Question: what is the distribution of the spacing between events; and can we model this?

Find the PDF of intervals between events; that is $p(\Delta t_e)$.
Assume events occur randomly in time with a mean event rate $\lambda$ (=) $s^{-1}$. That is, $\lambda$ drops per second, on average.
Assume events are statistically independent of each other.
The probability of getting an event in some interval $dt$ is $\lambda dt$, or $dt/T$, where $T=1/\lambda$ is the mean time between events.
Consider the interval $(t_0,,t_0+\Delta t_e)$, with some sub-intervals:

|  1     2     3     4  |
|-----|-----|-----|-----|
| dt    dt    dt    dt  |

$\phantom{xxx}t_0\phantom{xxxxxxxxxxxxxxxxxx}t_0+\Delta t_e$

The probability of not getting an event in sub-interval 1 is $1-\lambda dt$.
The probability of not getting an event in sub-interval 1 and sub-interval 2 and $\ldots$ sub-interval 4 is

$$(1-\lambda dt)^4,$$

or, for $n$ sub-intervals

$$(1-\lambda dt)^n \rightarrow (1-\lambda dt)^{\Delta t_e/dt}$$

Now, let $dt\rightarrow 0$.
$P(t_{\text{next event}}>\Delta t_e) = \lim_{dt\rightarrow 0}(1-\lambda dt)^{\Delta t_e/dt}$.
Now, at $dt=0$ we have $1^{\infty}$. Work on this:
Now, at $dt=0$ we have $0/0$, so use L’Hopital’s Rule.

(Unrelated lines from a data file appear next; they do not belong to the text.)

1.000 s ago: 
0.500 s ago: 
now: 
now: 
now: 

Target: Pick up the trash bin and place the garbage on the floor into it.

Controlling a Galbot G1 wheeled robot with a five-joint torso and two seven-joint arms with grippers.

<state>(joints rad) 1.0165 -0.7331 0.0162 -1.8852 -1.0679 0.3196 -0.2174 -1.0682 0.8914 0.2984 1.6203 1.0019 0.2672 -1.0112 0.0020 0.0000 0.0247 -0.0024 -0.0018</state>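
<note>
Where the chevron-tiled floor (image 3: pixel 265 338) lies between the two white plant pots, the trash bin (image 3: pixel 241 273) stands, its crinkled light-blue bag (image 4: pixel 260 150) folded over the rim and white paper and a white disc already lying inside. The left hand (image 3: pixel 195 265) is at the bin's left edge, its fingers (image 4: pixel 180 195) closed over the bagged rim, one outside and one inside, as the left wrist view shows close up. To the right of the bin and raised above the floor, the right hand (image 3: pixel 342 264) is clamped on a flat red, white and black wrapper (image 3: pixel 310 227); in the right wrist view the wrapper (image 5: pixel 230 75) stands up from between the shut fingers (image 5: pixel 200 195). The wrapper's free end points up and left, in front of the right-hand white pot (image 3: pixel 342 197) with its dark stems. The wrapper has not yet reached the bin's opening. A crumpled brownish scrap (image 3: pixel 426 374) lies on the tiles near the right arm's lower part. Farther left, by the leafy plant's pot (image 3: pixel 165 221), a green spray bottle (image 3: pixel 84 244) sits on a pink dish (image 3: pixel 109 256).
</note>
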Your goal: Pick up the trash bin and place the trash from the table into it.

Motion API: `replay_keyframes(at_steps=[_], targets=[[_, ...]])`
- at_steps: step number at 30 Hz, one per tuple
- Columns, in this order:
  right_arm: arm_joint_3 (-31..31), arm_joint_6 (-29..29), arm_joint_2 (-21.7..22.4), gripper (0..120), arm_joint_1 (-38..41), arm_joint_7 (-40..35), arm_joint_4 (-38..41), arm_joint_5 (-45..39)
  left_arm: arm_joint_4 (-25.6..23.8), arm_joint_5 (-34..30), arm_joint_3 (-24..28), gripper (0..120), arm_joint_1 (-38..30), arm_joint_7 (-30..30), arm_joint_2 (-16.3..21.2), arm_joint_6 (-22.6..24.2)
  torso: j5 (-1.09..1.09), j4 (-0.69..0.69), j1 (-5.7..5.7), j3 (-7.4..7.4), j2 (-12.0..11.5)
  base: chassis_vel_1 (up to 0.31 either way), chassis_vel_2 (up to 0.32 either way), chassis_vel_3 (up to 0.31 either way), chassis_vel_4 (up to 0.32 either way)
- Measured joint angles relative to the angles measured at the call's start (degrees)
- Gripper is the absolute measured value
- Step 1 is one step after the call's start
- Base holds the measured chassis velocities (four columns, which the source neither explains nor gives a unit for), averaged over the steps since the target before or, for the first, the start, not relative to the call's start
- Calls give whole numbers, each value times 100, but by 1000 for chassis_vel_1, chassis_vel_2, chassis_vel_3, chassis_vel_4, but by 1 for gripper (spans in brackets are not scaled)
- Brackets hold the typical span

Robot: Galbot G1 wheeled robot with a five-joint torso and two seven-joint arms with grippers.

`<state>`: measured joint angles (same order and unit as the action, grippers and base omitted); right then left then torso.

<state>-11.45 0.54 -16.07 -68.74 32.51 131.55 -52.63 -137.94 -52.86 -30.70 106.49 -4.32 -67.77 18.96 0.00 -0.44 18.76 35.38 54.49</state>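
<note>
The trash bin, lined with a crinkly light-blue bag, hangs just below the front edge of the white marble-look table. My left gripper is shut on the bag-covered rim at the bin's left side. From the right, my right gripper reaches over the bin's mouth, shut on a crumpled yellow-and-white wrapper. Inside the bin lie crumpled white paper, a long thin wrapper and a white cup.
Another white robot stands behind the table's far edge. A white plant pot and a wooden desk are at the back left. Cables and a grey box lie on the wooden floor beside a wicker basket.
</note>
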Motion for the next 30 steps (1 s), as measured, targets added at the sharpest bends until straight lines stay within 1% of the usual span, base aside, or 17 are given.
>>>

$$\ln P = \lim_{dt\rightarrow 0}\frac{-\lambda \Delta t_e}{(1-\lambda dt)} = -\lambda \Delta t_e.$$

Hence, $$P(t_{\text{next event}}>\Delta t_e) = e^{-\lambda \Delta t_e}.$$ Or, $$P(t_{\text{next event}}<\Delta t_e) = 1- e^{-\lambda \Delta t_e}.$$

This is a cumulative distribution function.
Differentiate it to get the probability density function:

$$p(\Delta t_e) = \lambda e^{-\lambda \Delta t_e}.$$

This is an exponential distribution.
So, to generate exponentially-distributed events, randomly sample $\Delta t_e$ values from this distribution.
- As above, draw uniform samples of $P(\Delta t_e)$ (the cumulative distribution function) on $[0,,1]$. Invert this function to get $\Delta t_e$.
- The inversion, is just solving the expression for $P(\Delta t_e)$ for $\Delta t_e$, where $P$ values are taken as random numbers between 0 and 1:
$$\Delta t_e = -\frac{\ln(1-P)}{\lambda}.$$

def make_plot3():
    λ = 1                   
    n = 2000
    rP = np.random.rand(n)
    Δt_e = -np.log(1-rP)/λ
    
    x = np.linspace(0,8,1000)
    y = λ*np.exp(-λ*x)
    
    times = np.cumsum(Δt_e[:40])
    
    plt.rc('font', size=14);
    fig,(ax1,ax2) = plt.subplots(1,2,figsize=(10,5))
    
    ax1.hist(Δt_e, 80, density=True, rwidth=0.8);
    ax1.plot(x,y, linewidth=3);
    ax1.set_xlabel(r'$\Delta t_e$');
    ax1.set_ylabel(r'$p(\Delta t_e)$');
    ax1.set_xlim([0,5])
    
    ax2.plot(times, np.zeros(len(times)), '.', markersize=5)
    for t in times:
        ax2.axvline(x=t, ymin=0.45, ymax=0.55, linewidth=1, color='gray')
    ax2.set_xlabel('time')
    ax2.set_ylim([-1,1])
    
    plt.tight_layout()

make_plot3()